- _Brief_:
Among the entries below, take the line with "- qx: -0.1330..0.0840" and the line with "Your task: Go", and output them and every line between them exactly, with nothing else.

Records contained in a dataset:
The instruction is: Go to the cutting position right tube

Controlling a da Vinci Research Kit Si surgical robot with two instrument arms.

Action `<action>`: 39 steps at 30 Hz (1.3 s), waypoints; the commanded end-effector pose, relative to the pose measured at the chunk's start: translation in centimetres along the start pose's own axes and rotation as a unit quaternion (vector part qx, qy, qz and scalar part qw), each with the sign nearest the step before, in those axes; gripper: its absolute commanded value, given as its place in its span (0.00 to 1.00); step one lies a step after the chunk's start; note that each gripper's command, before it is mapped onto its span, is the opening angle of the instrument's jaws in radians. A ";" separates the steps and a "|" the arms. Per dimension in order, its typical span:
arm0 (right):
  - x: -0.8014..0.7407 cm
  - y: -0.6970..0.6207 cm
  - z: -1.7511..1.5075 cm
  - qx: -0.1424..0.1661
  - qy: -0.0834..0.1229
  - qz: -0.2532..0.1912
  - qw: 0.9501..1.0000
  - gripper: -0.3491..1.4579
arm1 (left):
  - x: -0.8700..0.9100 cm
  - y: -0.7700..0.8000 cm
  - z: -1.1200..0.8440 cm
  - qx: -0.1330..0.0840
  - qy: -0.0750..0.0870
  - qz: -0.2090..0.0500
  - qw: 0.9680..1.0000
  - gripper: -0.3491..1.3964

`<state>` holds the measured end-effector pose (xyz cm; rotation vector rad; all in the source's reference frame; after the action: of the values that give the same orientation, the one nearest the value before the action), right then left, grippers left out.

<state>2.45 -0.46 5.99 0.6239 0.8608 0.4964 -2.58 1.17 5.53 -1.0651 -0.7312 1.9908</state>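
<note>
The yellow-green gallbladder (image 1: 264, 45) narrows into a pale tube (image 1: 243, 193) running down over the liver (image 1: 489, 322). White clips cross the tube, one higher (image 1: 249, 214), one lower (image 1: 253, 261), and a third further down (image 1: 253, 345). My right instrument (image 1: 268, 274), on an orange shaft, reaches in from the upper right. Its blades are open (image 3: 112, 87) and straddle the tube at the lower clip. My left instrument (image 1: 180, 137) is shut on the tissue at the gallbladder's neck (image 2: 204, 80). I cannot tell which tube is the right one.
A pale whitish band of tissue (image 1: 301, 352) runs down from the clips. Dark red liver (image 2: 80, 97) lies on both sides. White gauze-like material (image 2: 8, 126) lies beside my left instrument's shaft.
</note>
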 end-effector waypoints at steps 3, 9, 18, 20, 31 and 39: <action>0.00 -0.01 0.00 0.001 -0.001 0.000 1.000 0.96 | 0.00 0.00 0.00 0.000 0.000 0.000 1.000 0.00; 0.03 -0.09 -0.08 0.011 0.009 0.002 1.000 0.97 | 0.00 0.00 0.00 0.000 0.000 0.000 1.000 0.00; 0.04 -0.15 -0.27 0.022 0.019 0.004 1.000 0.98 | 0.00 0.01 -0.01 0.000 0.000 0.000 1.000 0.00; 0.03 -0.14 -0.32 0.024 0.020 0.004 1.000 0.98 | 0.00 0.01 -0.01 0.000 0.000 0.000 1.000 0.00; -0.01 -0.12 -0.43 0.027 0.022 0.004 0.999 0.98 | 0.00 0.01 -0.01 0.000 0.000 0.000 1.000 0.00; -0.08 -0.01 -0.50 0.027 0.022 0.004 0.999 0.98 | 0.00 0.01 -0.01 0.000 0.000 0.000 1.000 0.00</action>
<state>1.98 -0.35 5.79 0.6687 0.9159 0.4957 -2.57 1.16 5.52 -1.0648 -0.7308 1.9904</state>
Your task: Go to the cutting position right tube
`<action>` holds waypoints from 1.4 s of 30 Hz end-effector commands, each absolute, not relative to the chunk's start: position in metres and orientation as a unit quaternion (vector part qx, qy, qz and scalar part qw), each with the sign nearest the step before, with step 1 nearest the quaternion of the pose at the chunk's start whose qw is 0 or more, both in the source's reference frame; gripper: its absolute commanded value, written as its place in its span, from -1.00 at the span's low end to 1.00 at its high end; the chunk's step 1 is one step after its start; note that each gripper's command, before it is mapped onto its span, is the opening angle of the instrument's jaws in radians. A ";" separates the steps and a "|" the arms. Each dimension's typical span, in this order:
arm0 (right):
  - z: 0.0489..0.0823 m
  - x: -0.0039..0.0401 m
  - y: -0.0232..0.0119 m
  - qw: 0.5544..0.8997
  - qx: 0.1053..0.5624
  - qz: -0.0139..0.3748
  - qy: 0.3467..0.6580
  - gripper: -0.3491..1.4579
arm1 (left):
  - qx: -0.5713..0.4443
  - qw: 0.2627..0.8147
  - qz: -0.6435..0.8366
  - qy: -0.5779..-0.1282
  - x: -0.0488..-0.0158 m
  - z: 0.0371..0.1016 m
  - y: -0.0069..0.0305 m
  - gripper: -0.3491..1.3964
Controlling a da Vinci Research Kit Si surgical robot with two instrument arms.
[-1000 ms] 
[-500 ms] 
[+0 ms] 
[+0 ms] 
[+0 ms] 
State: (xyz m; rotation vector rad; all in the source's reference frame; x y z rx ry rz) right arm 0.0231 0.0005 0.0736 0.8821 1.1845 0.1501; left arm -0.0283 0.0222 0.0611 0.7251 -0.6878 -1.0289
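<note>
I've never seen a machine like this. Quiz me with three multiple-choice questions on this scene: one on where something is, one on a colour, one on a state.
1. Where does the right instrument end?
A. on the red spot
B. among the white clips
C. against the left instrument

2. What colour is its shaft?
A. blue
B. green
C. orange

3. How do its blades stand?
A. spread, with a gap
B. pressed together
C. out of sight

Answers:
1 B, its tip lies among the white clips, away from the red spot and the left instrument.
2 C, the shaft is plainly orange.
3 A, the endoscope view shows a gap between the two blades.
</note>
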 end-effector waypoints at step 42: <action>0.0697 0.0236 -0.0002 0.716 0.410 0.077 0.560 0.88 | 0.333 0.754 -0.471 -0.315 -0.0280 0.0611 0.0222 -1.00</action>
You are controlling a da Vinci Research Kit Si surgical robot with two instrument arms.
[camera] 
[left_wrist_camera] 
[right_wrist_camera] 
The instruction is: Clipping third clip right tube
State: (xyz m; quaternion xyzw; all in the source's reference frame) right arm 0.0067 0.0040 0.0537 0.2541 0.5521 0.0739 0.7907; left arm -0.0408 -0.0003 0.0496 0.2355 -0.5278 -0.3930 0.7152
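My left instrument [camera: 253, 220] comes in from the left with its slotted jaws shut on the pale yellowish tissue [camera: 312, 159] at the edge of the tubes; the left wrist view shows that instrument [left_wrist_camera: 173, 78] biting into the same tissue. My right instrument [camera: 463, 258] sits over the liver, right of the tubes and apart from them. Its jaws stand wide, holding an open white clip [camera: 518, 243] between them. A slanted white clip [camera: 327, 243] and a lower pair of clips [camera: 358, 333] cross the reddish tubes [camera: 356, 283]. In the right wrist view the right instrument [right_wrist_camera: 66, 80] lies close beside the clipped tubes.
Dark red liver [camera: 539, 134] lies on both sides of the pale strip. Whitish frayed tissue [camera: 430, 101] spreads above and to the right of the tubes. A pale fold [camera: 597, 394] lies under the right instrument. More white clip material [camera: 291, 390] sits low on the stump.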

- _Reply to the exercise_:
  - qx: -0.1330..0.0840
  - qy: -0.0750..0.0870
  - qz: -0.2090..0.0500
  - qw: 0.9680..1.0000
  - gripper: -0.3491..1.3964

`<state>` holds the measured end-effector pose (xyz cm; rotation vector rad; all in the source's reference frame; after the action: of the values that give the same orientation, the one nearest the value before the action), right then left, grippers left out.

<state>2.45 -0.46 5.99 0.6239 0.8608 0.4964 -2.58 1.17 5.53 -1.0651 -0.7312 1.9908</state>
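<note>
The yellow-green gallbladder (image 1: 264, 45) narrows into a pale tube (image 1: 243, 193) running down over the liver (image 1: 489, 322). White clips cross the tube, one higher (image 1: 249, 214), one lower (image 1: 253, 261), and a third further down (image 1: 253, 345). My right instrument (image 1: 268, 274), on an orange shaft, reaches in from the upper right. Its blades are open (image 3: 112, 87) and straddle the tube at the lower clip. My left instrument (image 1: 180, 137) is shut on the tissue at the gallbladder's neck (image 2: 204, 80). I cannot tell which tube is the right one.
A pale whitish band of tissue (image 1: 301, 352) runs down from the clips. Dark red liver (image 2: 80, 97) lies on both sides. White gauze-like material (image 2: 8, 126) lies beside my left instrument's shaft.
</note>
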 end-effector waypoints at steps 3, 9, 18, 20, 31 and 39: <action>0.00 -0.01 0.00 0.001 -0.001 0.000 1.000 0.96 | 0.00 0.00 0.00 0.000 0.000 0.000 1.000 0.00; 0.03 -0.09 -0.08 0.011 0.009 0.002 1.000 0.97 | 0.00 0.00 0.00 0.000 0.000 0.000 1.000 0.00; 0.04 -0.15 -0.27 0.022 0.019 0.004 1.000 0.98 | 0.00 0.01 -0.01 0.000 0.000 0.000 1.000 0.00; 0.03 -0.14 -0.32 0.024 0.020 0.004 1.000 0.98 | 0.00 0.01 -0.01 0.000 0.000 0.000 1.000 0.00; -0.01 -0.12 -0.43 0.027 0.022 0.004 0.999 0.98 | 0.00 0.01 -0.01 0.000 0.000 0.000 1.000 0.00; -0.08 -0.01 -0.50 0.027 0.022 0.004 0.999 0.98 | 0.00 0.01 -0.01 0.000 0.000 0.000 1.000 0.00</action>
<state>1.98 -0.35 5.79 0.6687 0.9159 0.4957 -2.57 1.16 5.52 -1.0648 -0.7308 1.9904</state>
Your task: Go to the cutting position right tube

With that, the exercise is finished.